= What is being asked =
Copy everything in the listing below word for word, apart from any images.

= Dataset section =
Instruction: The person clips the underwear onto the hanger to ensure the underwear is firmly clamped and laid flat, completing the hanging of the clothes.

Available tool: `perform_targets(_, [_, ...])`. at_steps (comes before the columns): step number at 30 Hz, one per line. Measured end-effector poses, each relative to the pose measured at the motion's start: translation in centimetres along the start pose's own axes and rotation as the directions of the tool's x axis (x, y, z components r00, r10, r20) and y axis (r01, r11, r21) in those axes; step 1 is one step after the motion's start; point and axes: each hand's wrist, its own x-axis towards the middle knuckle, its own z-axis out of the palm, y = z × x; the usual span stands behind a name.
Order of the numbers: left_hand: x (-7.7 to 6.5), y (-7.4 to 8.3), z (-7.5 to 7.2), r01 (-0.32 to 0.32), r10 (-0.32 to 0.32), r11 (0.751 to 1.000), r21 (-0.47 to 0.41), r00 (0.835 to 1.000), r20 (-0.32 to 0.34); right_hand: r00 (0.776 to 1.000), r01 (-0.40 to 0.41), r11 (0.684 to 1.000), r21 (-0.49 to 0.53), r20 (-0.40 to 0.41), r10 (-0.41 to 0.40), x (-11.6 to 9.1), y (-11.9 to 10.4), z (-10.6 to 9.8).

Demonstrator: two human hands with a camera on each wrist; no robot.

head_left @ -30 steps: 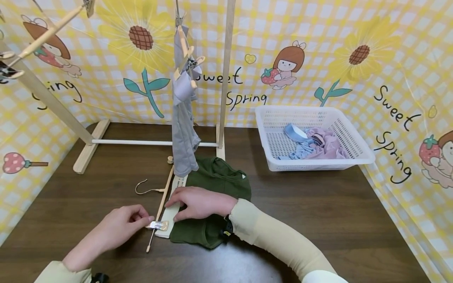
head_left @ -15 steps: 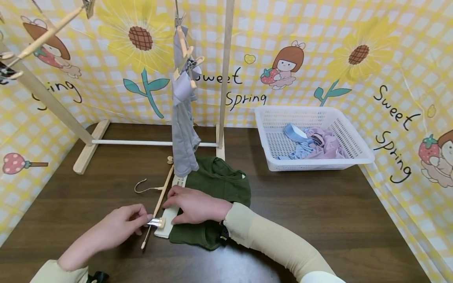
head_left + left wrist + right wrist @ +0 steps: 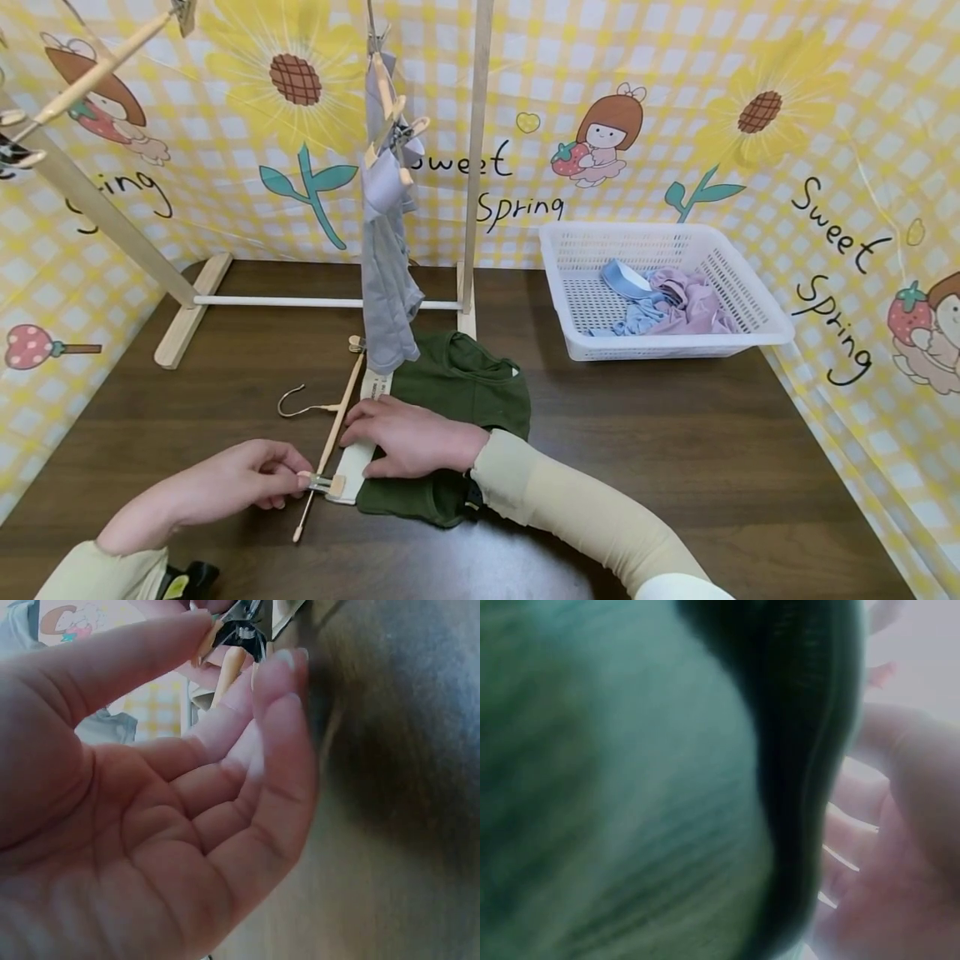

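Note:
In the head view, my left hand (image 3: 225, 487) pinches the metal-and-wood clip (image 3: 327, 483) at the near end of a wooden clip hanger (image 3: 337, 427). The clip's tip lies at the near corner of the white waistband (image 3: 352, 471) of a dark green garment (image 3: 480, 392); whether it grips the cloth cannot be seen. The left wrist view shows thumb and fingertips on the clip (image 3: 244, 630). My right hand (image 3: 416, 437) rests with spread fingers on the waistband. Blurred green cloth (image 3: 802, 750) covers much of the right wrist view.
A wooden rack (image 3: 468, 292) stands behind, with grey cloth (image 3: 390, 292) hanging from a clip hanger over the garment's far end. Another hanger (image 3: 105, 71) hangs at the upper left. A white basket (image 3: 675, 350) with blue and purple clothes stands at the right.
My left hand and the hanger's near end have shifted slightly left and toward me. My right hand has slid a little left along the waistband; the green garment stays almost in place.

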Motion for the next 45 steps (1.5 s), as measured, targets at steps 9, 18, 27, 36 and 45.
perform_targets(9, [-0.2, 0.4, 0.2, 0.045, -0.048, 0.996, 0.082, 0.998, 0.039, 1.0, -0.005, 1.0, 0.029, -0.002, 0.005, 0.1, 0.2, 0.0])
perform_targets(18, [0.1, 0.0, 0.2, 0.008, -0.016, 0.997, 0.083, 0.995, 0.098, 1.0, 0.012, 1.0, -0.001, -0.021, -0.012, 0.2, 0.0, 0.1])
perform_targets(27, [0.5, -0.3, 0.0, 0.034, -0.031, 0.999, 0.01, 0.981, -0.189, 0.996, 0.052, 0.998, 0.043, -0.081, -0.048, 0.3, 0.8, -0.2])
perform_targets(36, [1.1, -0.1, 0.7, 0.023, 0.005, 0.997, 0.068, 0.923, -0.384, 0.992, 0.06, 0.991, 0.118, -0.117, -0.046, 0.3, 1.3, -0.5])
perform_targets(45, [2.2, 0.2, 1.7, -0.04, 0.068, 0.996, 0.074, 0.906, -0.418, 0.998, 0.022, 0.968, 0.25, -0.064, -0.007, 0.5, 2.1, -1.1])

= Output =
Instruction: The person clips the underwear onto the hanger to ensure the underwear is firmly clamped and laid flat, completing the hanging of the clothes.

Available tool: `perform_targets(_, [_, ...])`. at_steps (comes before the columns): step number at 30 Hz, one per line. Measured end-effector poses, each relative to the pose measured at the motion's start: translation in centimetres along the start pose's own axes and rotation as the directions of the tool's x axis (x, y, z components r00, r10, r20) and y axis (r01, r11, r21) in those axes; step 1 is one step after the motion's start; point and axes: each hand's wrist, its own x-axis towards the middle knuckle, its own z-axis out of the palm, y = z × x; the usual span stands behind a name.
Order of the numbers: left_hand: x (-7.7 to 6.5), y (-7.4 to 8.3), z (-7.5 to 7.2), r01 (-0.32 to 0.32), r10 (-0.32 to 0.32), r11 (0.751 to 1.000), r21 (-0.47 to 0.41), r00 (0.835 to 1.000), r20 (-0.32 to 0.34); right_hand: r00 (0.776 to 1.000), r01 (-0.40 to 0.41), r11 (0.684 to 1.000), r21 (-0.49 to 0.53), r20 (-0.40 to 0.41), r10 (-0.41 to 0.40), x (-11.6 to 9.1), y (-11.9 to 10.4), z (-10.6 to 9.8).

Demonstrator: two human hands with a camera on each wrist; no robot.

head_left @ -30 steps: 
head_left @ -15 steps: 
head_left + left wrist + right wrist @ +0 steps: 

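Note:
In the head view, my left hand (image 3: 225, 487) pinches the metal-and-wood clip (image 3: 327, 483) at the near end of a wooden clip hanger (image 3: 337, 427). The clip's tip lies at the near corner of the white waistband (image 3: 352, 471) of a dark green garment (image 3: 480, 392); whether it grips the cloth cannot be seen. The left wrist view shows thumb and fingertips on the clip (image 3: 244, 630). My right hand (image 3: 416, 437) rests with spread fingers on the waistband. Blurred green cloth (image 3: 802, 750) covers much of the right wrist view.
A wooden rack (image 3: 468, 292) stands behind, with grey cloth (image 3: 390, 292) hanging from a clip hanger over the garment's far end. Another hanger (image 3: 105, 71) hangs at the upper left. A white basket (image 3: 675, 350) with blue and purple clothes stands at the right.
My left hand and the hanger's near end have shifted slightly left and toward me. My right hand has slid a little left along the waistband; the green garment stays almost in place.
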
Motion for the next 45 steps (1.5 s), as measured, targets at steps 9, 18, 27, 36 and 45.
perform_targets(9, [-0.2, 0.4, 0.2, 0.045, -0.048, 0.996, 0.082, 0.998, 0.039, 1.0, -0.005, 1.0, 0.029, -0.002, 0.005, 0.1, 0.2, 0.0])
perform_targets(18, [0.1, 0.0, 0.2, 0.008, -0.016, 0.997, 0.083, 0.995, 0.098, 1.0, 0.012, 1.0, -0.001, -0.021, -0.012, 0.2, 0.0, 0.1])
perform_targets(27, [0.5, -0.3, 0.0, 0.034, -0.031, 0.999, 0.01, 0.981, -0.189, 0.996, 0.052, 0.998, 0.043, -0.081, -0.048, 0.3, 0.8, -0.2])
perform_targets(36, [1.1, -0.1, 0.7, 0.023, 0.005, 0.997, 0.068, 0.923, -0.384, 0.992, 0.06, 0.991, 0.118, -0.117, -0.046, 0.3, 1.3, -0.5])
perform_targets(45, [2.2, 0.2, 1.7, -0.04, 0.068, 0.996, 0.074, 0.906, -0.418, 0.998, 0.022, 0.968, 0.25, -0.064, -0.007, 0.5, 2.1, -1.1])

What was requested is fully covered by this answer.